Навстречу мне едут на велосипедах загорелые старички и трусцой бегут 30—35-летние перекормленные джентльмены. Здесь эстетика — солнце, загорают все, не задумываясь о радиации.
Сижу на пресс-конференции молодой американки, которая, кажется, пишет какие-то ужастики. Американка — негритянка, миловидная, с тучей мелко заплетенных косичек. Когда она моет голову, интересно, расплетает их или нет? Она, как и молодой китаец с модными локонами, основные претенденты на лауреатство. Войдя в комнату, я немедленно перевожу кондиционер с отметки 9 «холода» на 1 «тепла». Со своей болезнью я теперь на «вы». Идут разговоры, все время звучат интернациональные слова: «культура», «литература», «эмоции»! Опять «культура»! Несмотря на это, естественно, я ничего не понимаю. В окно царапается пальмовая ветвь. На втором плане — раскаленная розовая улица с ползущими вереницей машинами и за улицей пляжные кабинки. За ними — этого уже не видно — Тирренское море, похожее на щавелевый суп. Жара, море начинает цвести. Пескара — в переводе рыболовное место, по народной этимологии вспоминаю пескарей.

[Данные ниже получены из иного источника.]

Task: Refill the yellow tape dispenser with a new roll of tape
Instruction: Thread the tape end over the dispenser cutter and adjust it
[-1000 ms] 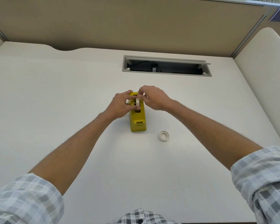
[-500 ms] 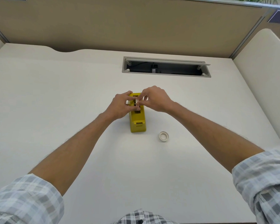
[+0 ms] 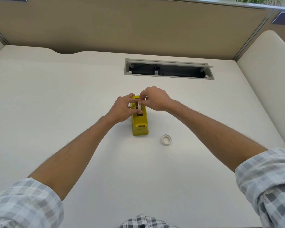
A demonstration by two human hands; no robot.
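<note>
Left hand (image 3: 122, 108) gripped the yellow plastic tape dispenser (image 3: 139, 124) w/ white tape roll (image 3: 139, 108), prob. steadying it; right hand (image 3: 155, 99) pinched the roll's top. Spare white ring (image 3: 166, 139) lay nearby on the surface (image 3: 56, 96).

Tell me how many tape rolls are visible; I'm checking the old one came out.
2: one roll stands in the yellow dispenser between both hands; another ring lies flat on the desk, right of it.

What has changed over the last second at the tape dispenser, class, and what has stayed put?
Little moved. The right hand shifted its fingertip pinch slightly on the tape roll in the yellow dispenser; the left hand kept steadying it. The spare ring and dispenser stayed put.
</note>
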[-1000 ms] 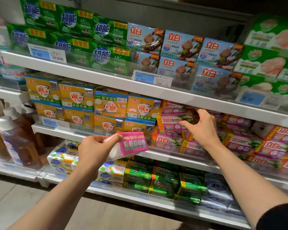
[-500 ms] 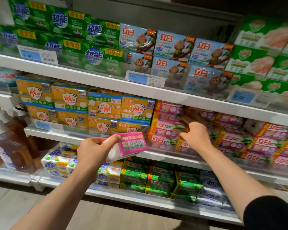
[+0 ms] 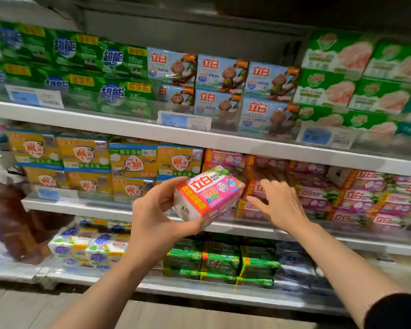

Но вообще-то это большой город со своей промышленностью и огромным курортно-туристическим бизнесом.
В президиуме наш председатель и еще другие люди со значительными лицами, корреспондентов немного, лениво в крошечный зальчик заглядывает иногда человек с видеокамерой: в другом зале отеля тоже проводят какое-то собрание. Мне, как и всегда, кажется, что русских здесь не любят. Сижу одиноко, чуть в стороне, ближе к двери. В американку президиум вцепляется, как собака в кость. У итальянцев страсть к американцам, как и у нашего правительства. Когда ей что-нибудь, американке, переводят, все терпеливо пережидают. Я тоже пережидаю, а потом снова вслушиваюсь в округлость итальянского языка. Одновременно завидую, как это все раскручено, и хотя я, возможно, пишу лучше всех в зале, мне таких пресс-конференций не устраивают. Принадлежать бы к какому-нибудь национальному меньшинству и заплетать косички.
Для американки пригласили переводчика. Это, конечно, позволяет ей чувствовать себя значительным лицом. Собственно, она и китаец будут главными действующими лицами литературной части Флаяно. Между ними и разыграется конкурс, организованный по тому же принципу, что и московский конкурс Пенне. Голосует то ли публика, то ли жюри. Говорят, что и на мое выступление тоже переводчика наняли. Но только на выступление, а пока я неприкаянный и потому злой. Во время этой чужой пресс-конференции, на которой я присутствую из вежливости, по своему обыкновению веду «дневник глухонемого». (Позволю себе быть искренним. Это старая история, как русский путешествует без знания языка, как бывает стыдно — не уметь выразить свою мысль.)
Как мне кажется, разговор идет о том, что и слушающим, и ораторствующим хорошо известно. Судя по интернациональным словам — типичный жаргон интеллигенции. Сидящие в президиуме лениво, как наркоманы косяк, перекидывают микрофон от одного к другому. Я злобствую, что меня не пускают поучаствовать в этой сладкой говорильне на жаргоне. Жаргоне интеллигенции.